If it is fines, either to raise funds for the library or to use the fear of 
fines as a way to encourage good citizenship so that people will return items 
on time, then turning the fines cronjob on and off may just create some systems 
problems for you (and a lot of labor for your staff!).

You will have to invest a lot of labor in manually calculating fines when the 
the cronjob is turned off, and it might create a math snarl when you turn them 
back on and you have had partial payments (I believe that the cronjob 
recalculates and overlays the total amount for every fine accountline from the 
time of overdue to the present date every time it runs, rather than just 
charging an increment since the last time it was run).

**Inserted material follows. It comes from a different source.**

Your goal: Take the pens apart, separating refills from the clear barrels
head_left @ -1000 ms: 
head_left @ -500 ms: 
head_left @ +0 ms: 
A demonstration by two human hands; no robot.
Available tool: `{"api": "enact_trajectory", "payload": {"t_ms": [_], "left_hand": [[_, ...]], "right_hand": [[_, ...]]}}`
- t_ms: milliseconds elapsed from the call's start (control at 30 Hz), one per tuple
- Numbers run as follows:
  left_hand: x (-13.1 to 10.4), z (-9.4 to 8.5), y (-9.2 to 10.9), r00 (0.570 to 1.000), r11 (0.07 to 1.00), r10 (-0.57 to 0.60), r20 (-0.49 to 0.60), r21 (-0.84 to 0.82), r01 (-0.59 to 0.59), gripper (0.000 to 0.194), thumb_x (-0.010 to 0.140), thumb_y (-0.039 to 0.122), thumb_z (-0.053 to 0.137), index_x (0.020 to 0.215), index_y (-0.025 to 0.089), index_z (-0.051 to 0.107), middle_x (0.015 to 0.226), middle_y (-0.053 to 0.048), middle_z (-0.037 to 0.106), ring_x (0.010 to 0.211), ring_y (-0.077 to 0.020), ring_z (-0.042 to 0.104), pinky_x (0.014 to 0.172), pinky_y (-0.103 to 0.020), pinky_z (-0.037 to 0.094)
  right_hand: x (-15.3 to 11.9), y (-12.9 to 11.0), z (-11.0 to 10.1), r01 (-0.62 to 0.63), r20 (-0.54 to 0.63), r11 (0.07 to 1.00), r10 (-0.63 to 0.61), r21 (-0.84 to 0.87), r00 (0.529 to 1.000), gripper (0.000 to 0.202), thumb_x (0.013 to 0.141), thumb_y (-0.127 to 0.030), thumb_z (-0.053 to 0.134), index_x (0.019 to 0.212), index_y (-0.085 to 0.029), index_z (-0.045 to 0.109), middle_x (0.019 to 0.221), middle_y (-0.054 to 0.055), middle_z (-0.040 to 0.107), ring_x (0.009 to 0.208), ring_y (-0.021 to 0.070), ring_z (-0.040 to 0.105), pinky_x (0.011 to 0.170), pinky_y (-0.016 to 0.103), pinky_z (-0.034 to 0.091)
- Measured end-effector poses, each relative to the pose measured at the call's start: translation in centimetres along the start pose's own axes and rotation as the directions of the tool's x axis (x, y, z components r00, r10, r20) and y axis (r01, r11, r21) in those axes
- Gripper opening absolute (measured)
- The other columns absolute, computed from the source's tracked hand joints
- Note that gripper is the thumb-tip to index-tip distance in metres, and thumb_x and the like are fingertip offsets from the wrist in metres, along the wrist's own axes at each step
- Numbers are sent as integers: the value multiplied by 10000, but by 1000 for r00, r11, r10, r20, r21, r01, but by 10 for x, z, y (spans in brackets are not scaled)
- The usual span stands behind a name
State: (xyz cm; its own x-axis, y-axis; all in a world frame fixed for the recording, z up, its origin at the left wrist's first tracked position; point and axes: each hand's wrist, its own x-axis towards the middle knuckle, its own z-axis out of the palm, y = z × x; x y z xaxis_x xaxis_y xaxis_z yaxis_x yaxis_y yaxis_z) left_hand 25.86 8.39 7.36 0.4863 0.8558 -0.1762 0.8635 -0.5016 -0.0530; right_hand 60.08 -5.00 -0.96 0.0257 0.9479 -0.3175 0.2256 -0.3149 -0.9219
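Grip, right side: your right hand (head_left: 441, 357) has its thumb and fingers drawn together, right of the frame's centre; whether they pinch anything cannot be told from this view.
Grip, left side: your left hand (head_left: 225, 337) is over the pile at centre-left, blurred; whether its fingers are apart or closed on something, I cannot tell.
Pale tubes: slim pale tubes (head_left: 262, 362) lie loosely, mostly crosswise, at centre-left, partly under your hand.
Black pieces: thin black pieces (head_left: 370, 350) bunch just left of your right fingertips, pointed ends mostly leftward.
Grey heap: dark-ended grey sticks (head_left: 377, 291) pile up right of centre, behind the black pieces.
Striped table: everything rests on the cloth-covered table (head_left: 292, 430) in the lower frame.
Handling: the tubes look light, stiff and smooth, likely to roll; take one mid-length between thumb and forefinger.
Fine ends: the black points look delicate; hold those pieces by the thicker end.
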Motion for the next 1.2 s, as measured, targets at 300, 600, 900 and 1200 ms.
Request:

Furthermore, like Jared says, allowing people to renew and stop fines online 
privileges those that have the resources to do so (unless you widely publicize 
the ability to renew by phone – which adds even more labor to the library 
circulation staff).

Allowing renewals on already overdue items with no fines cronjob also makes it 
difficult to discern, defend and manually calculate all historical fines if a 
patron allows an item to go overdue, then they stop overdue days from accruing 
by renewing the overdue items.  If they let it go overdue again you could only 
track and manually calculate the days that it is presently overdue.  You’d lose 
the easy ability of tracking the interim overdue days to be able to charge the 
patron for them.  This would, again, privilege people with the resources to 
renew the overdue items and create a loophole for people to abuse the renewal 
system so they could have items for longer by just renewing them _sometime_ and 
then they would only ever be responsible for fines on overdue days after their 
renewals ran out.

If access is more important than fines, then I suggest thinking about changing 
your circulation and fines policies.  Charge a lower rate of fines or no fines, 
or raise the threshold of when an account or renewals get blocked, or increase 
the circulation period for items if the majority of your patrons just can’t get 
them back in time.  There are plenty of preferences in Koha for you to be able 
to mix and match to find what is right for your community without having to 
create a workaround that includes disabling a major function of an ILS.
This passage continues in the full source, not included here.